Utopia is a beautiful Earth like world, positioned perfectly within its system's habitable zone. The Opaks gave us the technology to carve out a life for ourselves on this virgin planet they selected. They also gave us an arsenol. The Opaks knew that sooner or later Earth would find us and that it would dispatch forces in an effort to wipe out humanity's greatest experiment. What was the experiment? That humans could live together in mutual respect and understanding. That we could exist side by side in a spirit of love and selfless devotion. That we could resolve differences without resort to violence...that we could maintain this state of peace in the absence of alien oversight. That experiment proved a complete failure on Earth, which had already reverted to the misery that it had been prior to the Opaks' arrival. It was only a matter of time before the little brushfires of discord that arose when the Opaks left flared into a much bigger catastrophe. That eventuality would have occurred without collab instigation.

By contrast, the experiment on Utopia had been a resounding success.
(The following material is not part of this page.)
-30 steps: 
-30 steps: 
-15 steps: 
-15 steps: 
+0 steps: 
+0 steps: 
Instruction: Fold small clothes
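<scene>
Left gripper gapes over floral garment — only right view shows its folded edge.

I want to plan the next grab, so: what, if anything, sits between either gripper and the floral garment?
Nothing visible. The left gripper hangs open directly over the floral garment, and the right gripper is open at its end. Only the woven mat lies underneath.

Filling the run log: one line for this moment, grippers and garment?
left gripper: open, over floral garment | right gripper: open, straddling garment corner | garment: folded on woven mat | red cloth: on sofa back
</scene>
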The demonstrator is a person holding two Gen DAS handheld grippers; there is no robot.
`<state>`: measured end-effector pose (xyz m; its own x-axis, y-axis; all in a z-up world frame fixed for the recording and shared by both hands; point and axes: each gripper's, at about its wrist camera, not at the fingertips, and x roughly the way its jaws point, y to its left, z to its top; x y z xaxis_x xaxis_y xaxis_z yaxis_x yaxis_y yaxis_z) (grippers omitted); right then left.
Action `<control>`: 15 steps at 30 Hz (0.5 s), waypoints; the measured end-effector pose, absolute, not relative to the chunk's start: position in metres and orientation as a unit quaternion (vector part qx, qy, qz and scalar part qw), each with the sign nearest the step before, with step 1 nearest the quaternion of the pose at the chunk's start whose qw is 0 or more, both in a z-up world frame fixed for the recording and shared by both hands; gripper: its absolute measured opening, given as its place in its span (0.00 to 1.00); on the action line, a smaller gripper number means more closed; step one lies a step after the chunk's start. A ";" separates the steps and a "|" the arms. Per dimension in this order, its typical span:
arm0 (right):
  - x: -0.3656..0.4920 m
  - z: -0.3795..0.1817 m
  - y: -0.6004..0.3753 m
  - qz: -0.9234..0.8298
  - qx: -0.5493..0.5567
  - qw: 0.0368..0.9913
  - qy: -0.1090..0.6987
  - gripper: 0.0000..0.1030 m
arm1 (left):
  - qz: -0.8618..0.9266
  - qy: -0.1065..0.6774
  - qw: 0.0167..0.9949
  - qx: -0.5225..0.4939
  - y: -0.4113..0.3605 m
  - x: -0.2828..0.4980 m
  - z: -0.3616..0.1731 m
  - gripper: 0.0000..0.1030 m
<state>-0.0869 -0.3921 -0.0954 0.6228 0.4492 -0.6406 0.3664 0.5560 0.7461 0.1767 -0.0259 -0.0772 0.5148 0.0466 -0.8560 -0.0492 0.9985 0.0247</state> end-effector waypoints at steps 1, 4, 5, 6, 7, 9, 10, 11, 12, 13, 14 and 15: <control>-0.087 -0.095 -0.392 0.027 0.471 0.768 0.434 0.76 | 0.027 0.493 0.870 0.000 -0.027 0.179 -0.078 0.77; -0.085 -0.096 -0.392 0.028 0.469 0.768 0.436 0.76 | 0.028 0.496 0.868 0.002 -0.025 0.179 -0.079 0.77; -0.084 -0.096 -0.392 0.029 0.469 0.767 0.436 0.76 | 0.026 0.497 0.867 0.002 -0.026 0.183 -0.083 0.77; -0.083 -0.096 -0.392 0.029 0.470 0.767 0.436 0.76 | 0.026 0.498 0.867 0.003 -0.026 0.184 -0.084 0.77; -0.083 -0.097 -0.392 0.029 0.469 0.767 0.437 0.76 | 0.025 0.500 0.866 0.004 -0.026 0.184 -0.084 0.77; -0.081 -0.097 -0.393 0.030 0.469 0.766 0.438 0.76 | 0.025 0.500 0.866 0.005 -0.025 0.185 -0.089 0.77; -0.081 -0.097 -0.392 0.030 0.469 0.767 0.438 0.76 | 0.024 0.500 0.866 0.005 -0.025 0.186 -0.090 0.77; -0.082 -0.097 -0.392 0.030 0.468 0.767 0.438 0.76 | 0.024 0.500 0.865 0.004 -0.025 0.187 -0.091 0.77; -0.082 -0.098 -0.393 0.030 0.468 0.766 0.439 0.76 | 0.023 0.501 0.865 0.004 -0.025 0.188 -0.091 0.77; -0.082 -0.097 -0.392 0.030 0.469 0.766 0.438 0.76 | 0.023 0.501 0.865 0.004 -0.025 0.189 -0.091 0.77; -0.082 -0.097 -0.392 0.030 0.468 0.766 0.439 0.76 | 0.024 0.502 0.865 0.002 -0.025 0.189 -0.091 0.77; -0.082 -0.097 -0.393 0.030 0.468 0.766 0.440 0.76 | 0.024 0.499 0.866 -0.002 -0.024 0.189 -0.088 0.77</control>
However, we cannot grow complacent. Despite its internal turmoil, Earth remains a clear and present threat to our way of life...to our very existence.

I was going to be sure to include that little editorial during my debrief when I returned home. I'm a weapons expert. I witnessed first hand Earth's growing military capability. Utopians simply could not make do with the weapons the Opaks rendered to us. We had to expand our armaments, produce and innovate just like the Earthers were doing. Otherwise, the next time Earth pulled itself together enough to mobilize for an invasion, Utopia would find itself at a serious disadvantage...

Good grief. Too much thinking. I needed to relax, clear my head. I turned off the image pad and put it away. I would be debarking in Luanda in four hours. From there, it was on to an isolated outback somewhere in Namibia where a stealthed shuttle awaited. After that, home.

I shut my eyes and thought about home. It wasn't long before I drifted off into the first nightmare-free slumber I had experienced in days. I dreamed about apple pie.